A retrospective cross-sectional study was conducted. We evaluated 30 patients (10 female and 20 male) directed by the Department of Internal Medicine at the Hospital de Clinicas for evaluation by the Otoneurology Department of an educational institution in the same city, with a diagnosis of Friedreich's-type recessive SCA (FA). The diagnosis of ataxia was performed by means of genetic testing using Polymerase Chain Reaction (PCR) ([Table 1)].[12] [13] [14] To measure the severity of cerebellar ataxia in an easier and more practical manner, Schmitz-Hübsch et al[15] proposed a scale for the assessment and rating of ataxia (SARA) which was translated and validated in Brazilian Portuguese by Braga-Neto el al.[16] The SARA has eight questions that yield a total score of 0 (no ataxia) to 40 (most severe ataxia); 1: gait (score 0 to 8), 2: stance (score 0 to 6), 3: sitting (score 0 to 4), 4: speech disturbance (score 0 to 6), 5: finger-chase test (score 0 to 4), 6: nose-finger test (score 0 to 4), 7: fast alternating hand movements (score 0 to 4), 8: heel-shin coordination test (score 0 to 4). Kinetic limb functions (items 5 to 8) are rated independently for both sides, and the arithmetic mean of both sides is included in the SARA total score.[15] This scale has proven to be a valid and trustworthy measurement in SCA patients.

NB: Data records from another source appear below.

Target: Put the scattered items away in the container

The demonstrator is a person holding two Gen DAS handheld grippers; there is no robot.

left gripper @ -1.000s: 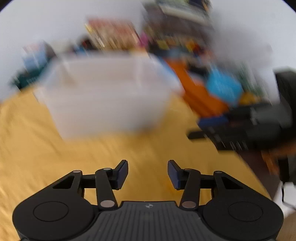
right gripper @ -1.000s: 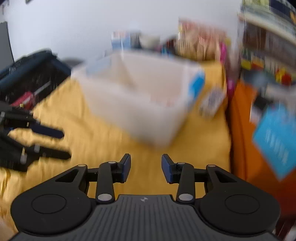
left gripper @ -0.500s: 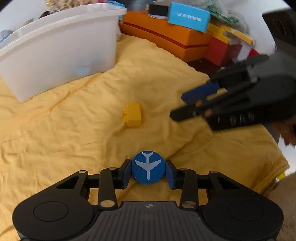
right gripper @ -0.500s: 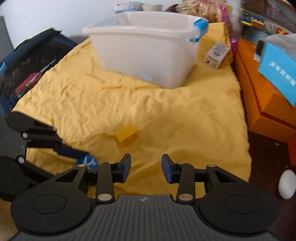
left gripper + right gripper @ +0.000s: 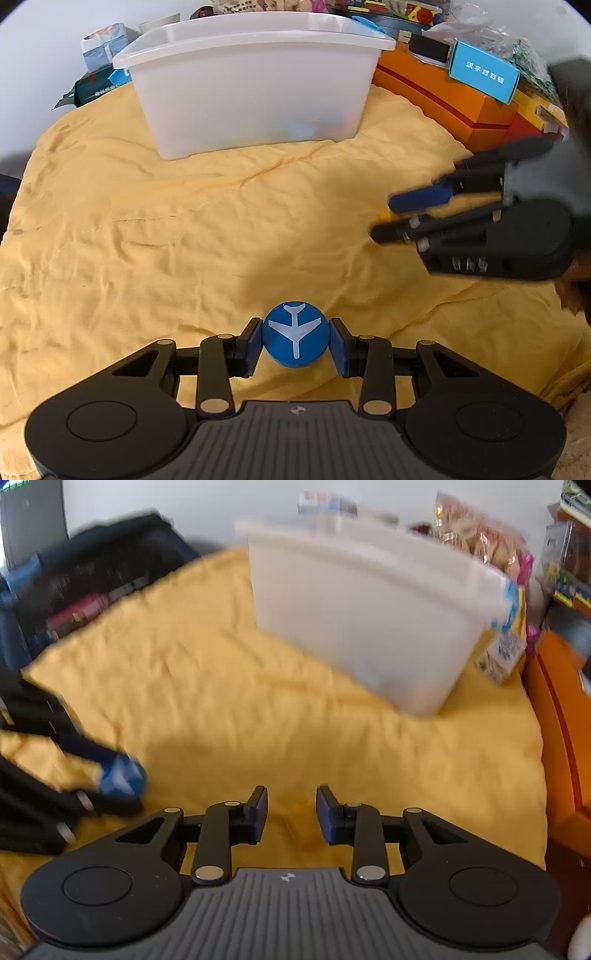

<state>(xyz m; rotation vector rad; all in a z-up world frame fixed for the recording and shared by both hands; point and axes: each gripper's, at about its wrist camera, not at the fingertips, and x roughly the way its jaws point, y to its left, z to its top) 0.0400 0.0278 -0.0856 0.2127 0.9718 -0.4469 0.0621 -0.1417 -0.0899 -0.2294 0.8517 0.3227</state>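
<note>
One toy is visibly in play: the left gripper is pinching a blue disc with a white airplane between its pads, one blue pad pressing each side of the rim at 9 and 3 o'clock, and the disc is sitting low over the yellow cloth near the 6 o'clock edge of the left wrist view. It is looking like a small, stiff, light piece of plastic or rubber, probably smooth on its curved edge, so a grip across the widest part, as here, is likely the safest; any hold off the centre could let it squirt out. Up at 12 o'clock the white plastic bin is standing open on the cloth, well apart from the disc, with faint coloured shapes showing through its wall that I cannot identify. Over at 3 o'clock the right gripper is hovering blurred above the cloth; in its own view its pads are standing apart with only cloth between them, so it is carrying nothing. A sliver of yellow by its fingertips in the left view is too smeared to name. Beyond it, orange boxes are flanking the cloth at 2 o'clock.
</note>
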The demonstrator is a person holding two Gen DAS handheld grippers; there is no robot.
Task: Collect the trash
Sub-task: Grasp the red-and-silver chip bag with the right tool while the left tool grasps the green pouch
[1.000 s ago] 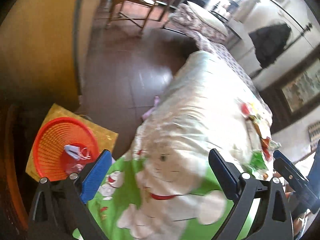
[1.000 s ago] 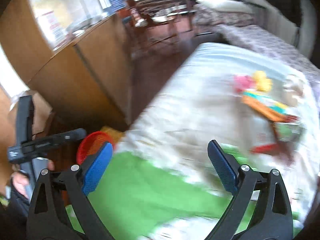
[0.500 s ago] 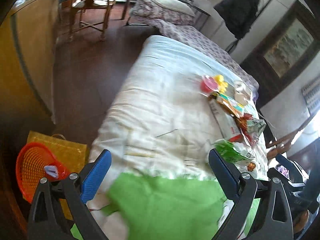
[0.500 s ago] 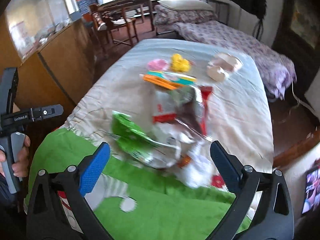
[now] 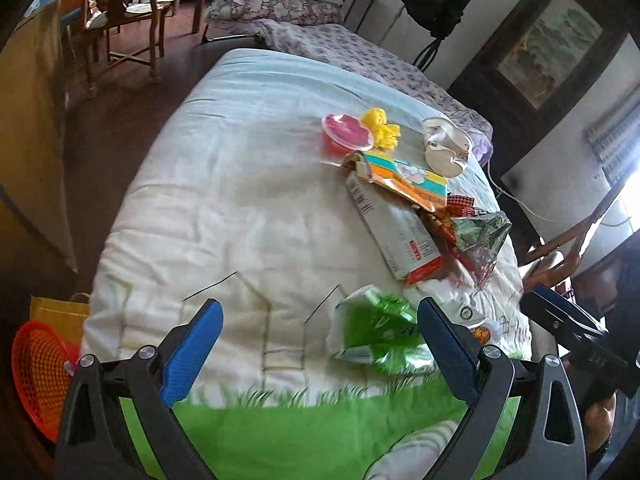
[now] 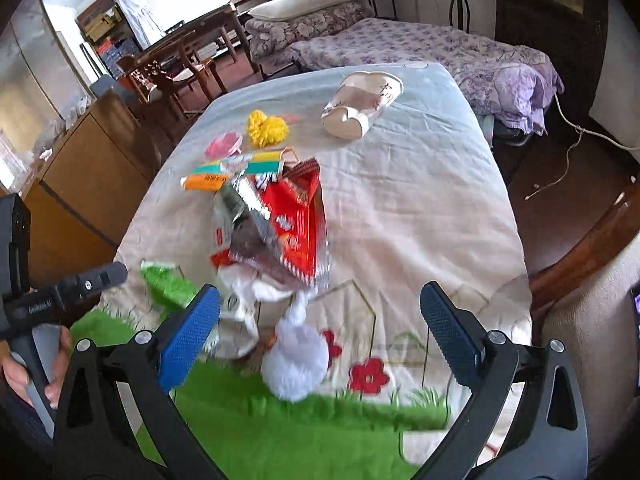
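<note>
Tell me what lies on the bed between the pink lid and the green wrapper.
In the left wrist view, between the pink lid and green wrapper lie an orange-and-teal packet and a white carton.

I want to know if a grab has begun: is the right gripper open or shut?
Open. The right gripper has its blue pads spread wide, holding nothing, above the white bag.

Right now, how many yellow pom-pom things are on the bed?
2, touching each other at the far end of the bed: the left yellow pom-pom beside the pink lid, and the right yellow pom-pom against it. None seems hidden.
</note>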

Abbreviations: F, female; M, male; SARA, scale for the assessment and rating of ataxia.
Excluded from the study were patients that presented with otological alterations or other abnormalities that prevented the completion of testing.
The following procedures were performed:
Anamnesis
A questionnaire was given focusing on otoneurological signs and symptoms ([Fig. 1]).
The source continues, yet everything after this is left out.